Neither our company nor any third-party administrator of the DRIP has any responsibility or liability for any act done in good faith or for any omission to act in good faith, including, without limitation, any claim of liability arising out of failure to terminate a participant’s account upon a participant’s death prior to receipt of notice in writing of such death and as to the value of the shares or any change in the value of the shares acquired for each participant’s account. In addition, we will generally indemnify and hold harmless a director or an officer against any and all losses or liabilities reasonably incurred by such party in connection with or by reason of any act or omission performed or omitted to be performed on our behalf in such capacity.

The general effect to stockholders of any arrangement under which we agree to insure or indemnify any persons against liability is a potential reduction in distributions resulting from our payment of premiums associated with insurance or indemnification payments in excess of amounts covered by insurance. In addition, indemnification could reduce the legal remedies available to our stockholders and us against the officers and directors.

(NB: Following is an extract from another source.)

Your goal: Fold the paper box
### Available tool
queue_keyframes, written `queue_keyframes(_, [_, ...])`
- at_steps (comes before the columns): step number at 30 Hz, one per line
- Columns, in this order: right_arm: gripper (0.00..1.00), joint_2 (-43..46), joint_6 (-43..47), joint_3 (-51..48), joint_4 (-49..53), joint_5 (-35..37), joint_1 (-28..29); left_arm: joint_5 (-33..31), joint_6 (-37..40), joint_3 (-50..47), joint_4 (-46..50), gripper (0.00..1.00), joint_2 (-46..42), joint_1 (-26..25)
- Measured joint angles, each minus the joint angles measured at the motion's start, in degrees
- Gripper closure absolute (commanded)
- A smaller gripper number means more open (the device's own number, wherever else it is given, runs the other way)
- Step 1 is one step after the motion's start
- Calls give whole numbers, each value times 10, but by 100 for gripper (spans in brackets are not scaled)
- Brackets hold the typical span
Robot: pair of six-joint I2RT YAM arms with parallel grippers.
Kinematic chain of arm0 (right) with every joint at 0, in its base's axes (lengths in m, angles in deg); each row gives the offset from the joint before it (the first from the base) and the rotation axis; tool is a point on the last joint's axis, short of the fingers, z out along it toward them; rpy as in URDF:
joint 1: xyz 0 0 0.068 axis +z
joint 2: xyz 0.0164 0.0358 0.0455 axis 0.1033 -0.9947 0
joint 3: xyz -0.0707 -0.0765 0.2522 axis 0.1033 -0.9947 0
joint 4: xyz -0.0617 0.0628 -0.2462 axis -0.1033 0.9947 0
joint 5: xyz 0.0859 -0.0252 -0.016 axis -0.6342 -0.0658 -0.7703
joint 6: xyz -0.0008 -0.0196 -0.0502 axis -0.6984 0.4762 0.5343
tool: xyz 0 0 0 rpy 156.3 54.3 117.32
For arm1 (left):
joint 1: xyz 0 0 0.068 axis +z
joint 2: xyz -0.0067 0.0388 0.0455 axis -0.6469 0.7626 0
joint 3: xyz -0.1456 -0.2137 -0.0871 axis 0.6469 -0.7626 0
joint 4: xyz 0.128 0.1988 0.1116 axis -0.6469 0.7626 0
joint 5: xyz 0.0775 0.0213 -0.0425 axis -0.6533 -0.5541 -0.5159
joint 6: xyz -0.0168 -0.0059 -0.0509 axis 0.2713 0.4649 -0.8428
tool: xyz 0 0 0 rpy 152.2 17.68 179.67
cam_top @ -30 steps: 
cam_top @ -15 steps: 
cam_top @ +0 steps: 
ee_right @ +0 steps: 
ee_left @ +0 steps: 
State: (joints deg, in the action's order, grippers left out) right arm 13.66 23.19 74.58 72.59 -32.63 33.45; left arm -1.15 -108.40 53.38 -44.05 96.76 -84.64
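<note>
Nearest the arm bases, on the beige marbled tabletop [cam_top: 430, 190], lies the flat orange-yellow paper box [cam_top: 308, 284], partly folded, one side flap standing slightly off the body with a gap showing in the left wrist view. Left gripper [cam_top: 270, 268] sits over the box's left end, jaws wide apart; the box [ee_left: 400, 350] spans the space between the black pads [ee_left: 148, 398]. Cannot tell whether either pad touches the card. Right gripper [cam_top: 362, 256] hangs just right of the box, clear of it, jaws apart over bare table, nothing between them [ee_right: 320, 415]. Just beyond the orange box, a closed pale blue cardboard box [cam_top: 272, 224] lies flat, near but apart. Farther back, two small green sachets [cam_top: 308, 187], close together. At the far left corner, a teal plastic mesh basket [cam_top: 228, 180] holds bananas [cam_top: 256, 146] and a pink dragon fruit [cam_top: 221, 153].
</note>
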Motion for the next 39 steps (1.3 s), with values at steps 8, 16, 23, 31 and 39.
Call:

The SEC takes the position that indemnification against liabilities arising under the Securities Act is against public policy and unenforceable. Notwithstanding the foregoing, liability under the U.S. federal securities laws cannot be waived. Similarly, we have been advised that in the opinion of certain state securities commissioners, indemnification is also contrary to public policy and therefore unenforceable.

YOU SHOULD RECOGNIZE THAT YOU MAY NOT EARN A PROFIT, AND MAY INCUR A LOSS, ON THE SHARES YOU ACQUIRE UNDER THE DRIP.

Governing Law

The DRIP and the DRIP’s participants’ election to participate in the DRIP will be governed by the laws of the State of Maryland.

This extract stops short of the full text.